Clustering Illusion
This is the tendency to see patterns in random events. It is key to various gambling fallacies, like the idea that red is more or less likely to turn up on a roulette table after a string of reds.
Anchoring Bias
People are over-reliant on the first piece of information they hear or see. For example, traders tend to anchor to the price at which they bought an asset.
Confirmation Bias
We tend to listen to information that confirms our preconceptions - This may lead people to cling to preconceived notions about their trades while discounting information that contradicts these ideas.
Availability Heuristic
People overestimate the importance of information that is available to them. This may lead traders to rely on information that is available, rather than accurate.
Blind-Spot Bias
Failing to recognize your own cognitive biases is a bias in itself. People notice cognitive and motivational biases much more in others than in themselves.
Outcome Bias
Judging a decision based on the outcome - Rather than how exactly the decision was made in the moment. Just because you had a winning trade, does not mean that it was a good trade.
Information Bias
The tendency to seek information when it does not affect action.
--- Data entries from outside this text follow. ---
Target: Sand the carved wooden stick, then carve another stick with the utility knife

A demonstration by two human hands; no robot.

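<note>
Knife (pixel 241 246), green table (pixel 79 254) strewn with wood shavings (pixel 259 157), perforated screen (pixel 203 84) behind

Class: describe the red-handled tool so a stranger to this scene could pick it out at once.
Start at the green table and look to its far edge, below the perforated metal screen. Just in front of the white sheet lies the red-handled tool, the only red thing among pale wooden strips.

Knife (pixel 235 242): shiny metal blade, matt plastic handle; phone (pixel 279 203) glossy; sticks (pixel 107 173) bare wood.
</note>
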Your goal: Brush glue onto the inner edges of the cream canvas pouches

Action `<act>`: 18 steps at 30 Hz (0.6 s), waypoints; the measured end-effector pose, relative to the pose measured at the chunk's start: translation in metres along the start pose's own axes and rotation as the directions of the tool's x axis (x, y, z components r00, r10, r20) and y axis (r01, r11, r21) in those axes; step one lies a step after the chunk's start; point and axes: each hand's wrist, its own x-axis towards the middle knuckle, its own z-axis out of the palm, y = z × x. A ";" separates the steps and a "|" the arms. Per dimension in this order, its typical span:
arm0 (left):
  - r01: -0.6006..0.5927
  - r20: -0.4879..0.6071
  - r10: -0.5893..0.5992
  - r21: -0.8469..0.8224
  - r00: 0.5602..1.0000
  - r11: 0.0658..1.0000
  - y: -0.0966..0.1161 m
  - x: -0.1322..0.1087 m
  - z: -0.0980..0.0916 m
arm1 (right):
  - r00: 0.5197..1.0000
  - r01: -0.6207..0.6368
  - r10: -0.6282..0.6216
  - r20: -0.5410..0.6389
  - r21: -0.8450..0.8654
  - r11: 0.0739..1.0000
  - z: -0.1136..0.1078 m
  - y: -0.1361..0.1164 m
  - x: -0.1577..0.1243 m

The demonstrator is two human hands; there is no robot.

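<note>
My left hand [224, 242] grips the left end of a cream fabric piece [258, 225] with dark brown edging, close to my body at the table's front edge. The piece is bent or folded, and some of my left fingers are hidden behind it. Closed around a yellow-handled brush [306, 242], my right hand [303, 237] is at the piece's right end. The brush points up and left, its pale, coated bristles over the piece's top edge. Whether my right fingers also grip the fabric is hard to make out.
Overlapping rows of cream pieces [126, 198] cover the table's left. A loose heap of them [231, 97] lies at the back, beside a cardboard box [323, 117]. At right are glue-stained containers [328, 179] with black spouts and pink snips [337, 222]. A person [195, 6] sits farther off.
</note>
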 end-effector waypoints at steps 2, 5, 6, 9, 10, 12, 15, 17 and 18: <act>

More information is not always better. With less information, people can often make more accurate predictions.
Recency Bias
The tendency to weigh the latest information more heavily than older data. Traders often think the market will always look the way it does today and make unwise decisions.
Zero-Risk Bias
Sociologists have found that we love certainty - Even if it's counterproductive. Eliminating risk entirely means there is no chance of harm being caused.